Building Your Own Programming Language Internal Representations & ASTs
Transcript from the "Internal Representations & ASTs" Lesson
>> Steve Kinney: Now we have our bag of tokens, right? What we wanna kind of do next is figure out what does it all mean, right? And so, parsing is really the combination of both lexical analysis and syntactic analysis. But normally, you'll hear either lexing or tokenization for getting the tokens and then parsing for figuring it all out.
[00:00:20] But together, they're all really parsing.
>> Steve Kinney: So once we've broken out, we need to figure out what does anything of this mean. So we turn to what is normally called an intermediate representation, right? It's not the end product that we're spinning out to, it is some data structure that we can play with and manipulate.
[00:00:38] So one thing to check out is AST Explorer. AST Explorer is really cool. Actually, I'll open it up real fast.
>> Steve Kinney: So here's a very simple one with just an ad save, and this one is using Babel.
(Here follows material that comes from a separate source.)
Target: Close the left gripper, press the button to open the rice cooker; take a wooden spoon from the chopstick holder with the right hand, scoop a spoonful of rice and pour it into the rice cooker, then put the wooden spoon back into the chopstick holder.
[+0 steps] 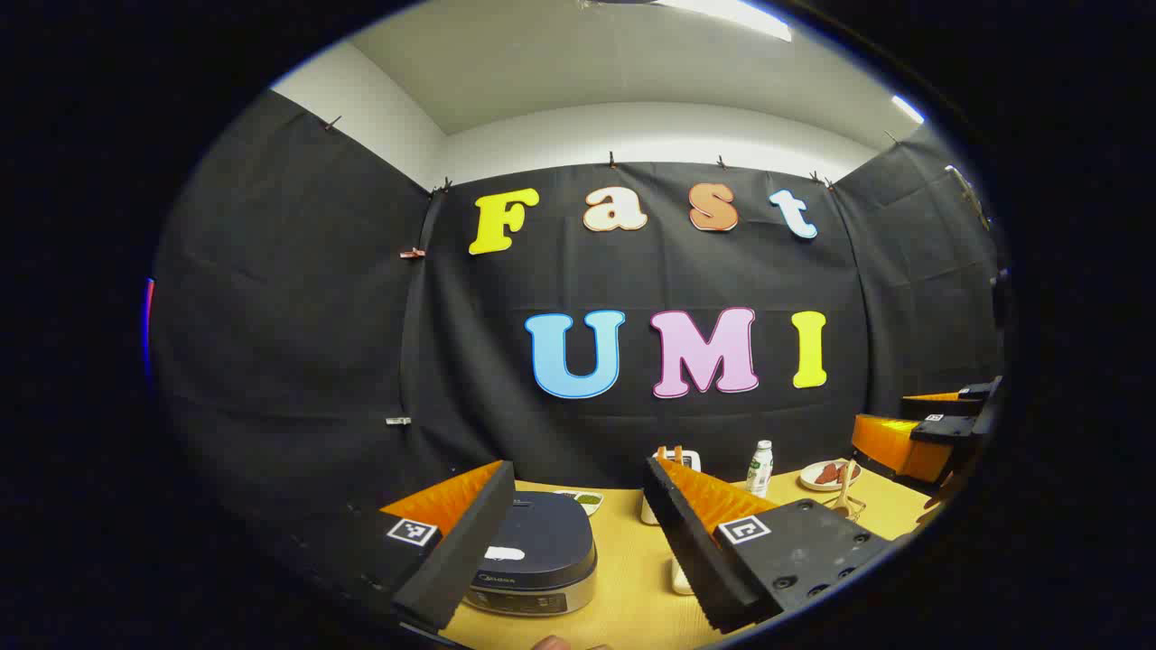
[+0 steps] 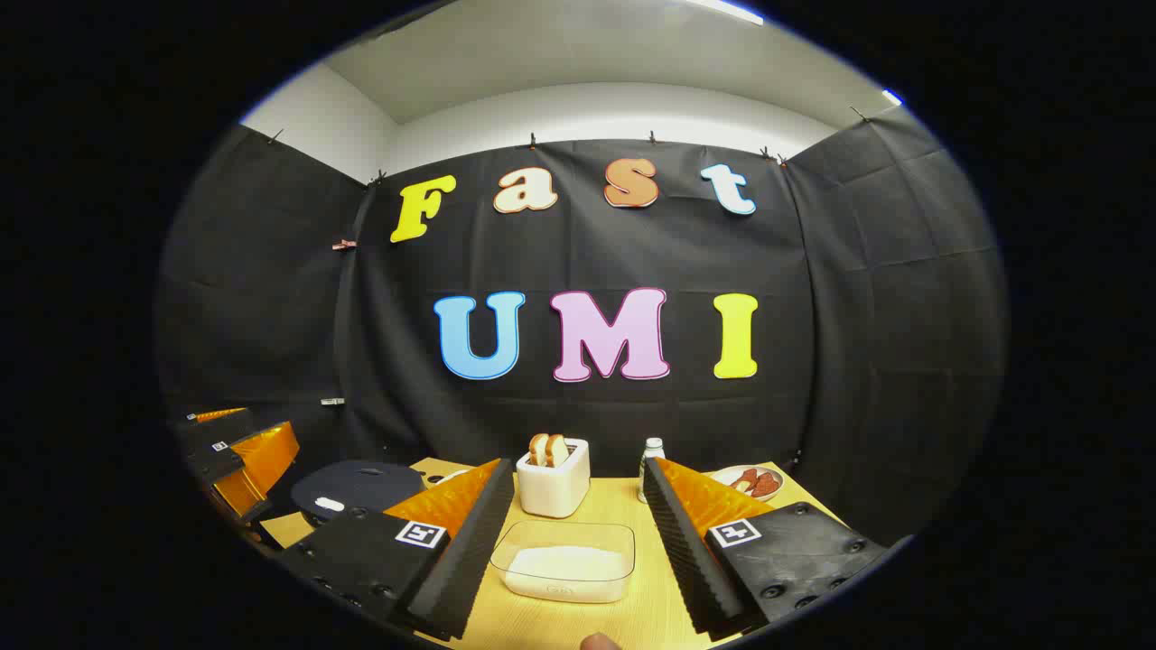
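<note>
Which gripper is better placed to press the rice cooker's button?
Left. The closed cooker lies just beyond the left gripper, between its open fingers. The right gripper faces the rice container.

I am working in a staged recording booth: black cloth walls (image 2: 858,298) clipped up around a wooden bench (image 2: 578,623) dressed with kitchen props, toaster (image 2: 553,487) and rice cooker (image 1: 533,560).

Rice cooker (image 1: 533,555) sits on the tabletop (image 2: 623,501) at the left w/ lid down. Right of it – rice tub (image 2: 567,560) up front, toaster (image 2: 554,483) right behind it. Bottle (image 2: 650,462) next, then a plate (image 2: 754,483) at far right.
</note>
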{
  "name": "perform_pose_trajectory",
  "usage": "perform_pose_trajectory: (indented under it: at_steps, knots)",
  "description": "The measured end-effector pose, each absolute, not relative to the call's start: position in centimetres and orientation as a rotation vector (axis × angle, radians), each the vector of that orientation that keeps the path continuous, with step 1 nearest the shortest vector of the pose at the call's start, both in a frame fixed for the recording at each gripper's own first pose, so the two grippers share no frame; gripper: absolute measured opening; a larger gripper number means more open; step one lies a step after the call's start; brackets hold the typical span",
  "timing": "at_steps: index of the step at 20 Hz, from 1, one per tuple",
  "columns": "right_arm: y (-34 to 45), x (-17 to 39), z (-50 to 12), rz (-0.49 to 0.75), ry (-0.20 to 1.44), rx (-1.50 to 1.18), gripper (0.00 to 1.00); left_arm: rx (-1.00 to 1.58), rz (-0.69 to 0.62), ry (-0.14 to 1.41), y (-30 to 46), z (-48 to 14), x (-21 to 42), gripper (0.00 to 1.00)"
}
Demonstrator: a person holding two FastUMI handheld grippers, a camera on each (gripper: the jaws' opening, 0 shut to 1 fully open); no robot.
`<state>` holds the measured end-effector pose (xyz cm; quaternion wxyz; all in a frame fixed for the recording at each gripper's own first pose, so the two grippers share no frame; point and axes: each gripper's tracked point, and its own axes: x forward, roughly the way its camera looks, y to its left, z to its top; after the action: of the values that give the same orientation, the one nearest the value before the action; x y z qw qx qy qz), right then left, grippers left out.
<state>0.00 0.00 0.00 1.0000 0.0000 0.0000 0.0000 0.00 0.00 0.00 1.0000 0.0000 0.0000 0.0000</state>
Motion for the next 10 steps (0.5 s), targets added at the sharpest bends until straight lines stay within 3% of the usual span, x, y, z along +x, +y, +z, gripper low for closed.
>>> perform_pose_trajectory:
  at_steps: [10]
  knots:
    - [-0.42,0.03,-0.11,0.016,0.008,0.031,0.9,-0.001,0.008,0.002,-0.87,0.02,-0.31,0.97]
And you can see, effectively what Babel takes is relatively simple function and breaks it up into, right?
[00:01:01] So it's got a file, it actually keeps the start and the end. And this is useful. I told you we do that side by side thinking in the HTML. Well, it's not using Babel, it's using HTML parser, too. That's how we kinda annotate the nodes and figure out where I need to move stuff.
[00:01:14] But you see, it's a function declaration, and there's an identifier, and that identifier, see if I can open it.
>> Steve Kinney: Is the word add. So on and so forth, right? Like it kind of breaks that code into a meaningful structure that says the intent of what we just kind of tokenized and figures it all out for us.
>> Steve Kinney: And most things that we're doing have some form of an AST, right? There's also ways to visualize it. So here's the same thing for just var x equals 2. console.log('hello'). It's breaking it all into it's meaningful pieces so that we can figure stuff out. And this is how Babel does its thing.
[00:01:56] So most things are doing a lot of transpiling will go ahead and work. We'll actually take the AST that we produce. We are going to cheat a little bit, which is let's just say the AST that we are going to choose produce is our intermediate representation was inspired by what Babel spits out, right?
[00:02:17] So that we don't have to do too much transformation. It is a different language, so we have to do a little bit of transformation, but we're not gonna have to do too much cuz it'll be pretty close to Babel to begin with. But theoretically, you could design an AST that was bespoke for your language and all the stuff you need it to do.
[00:02:31] And if you can morph that tree, cuz it's just a data structure, you can traverse up and down it, mutate it and do everything you need. You can mutate it into what the other language can accept. Or you can at least serialize into that other language yourself. Cuz really, you can just go and say, okay, like a white space or whatever.
[00:02:49] You can rearrange the stuff and be able to put it back into a string effectively the reverse of that. Or if you can use that languages generator, you can do that as well. You can translate your language into any other language you want, right? So it's console log.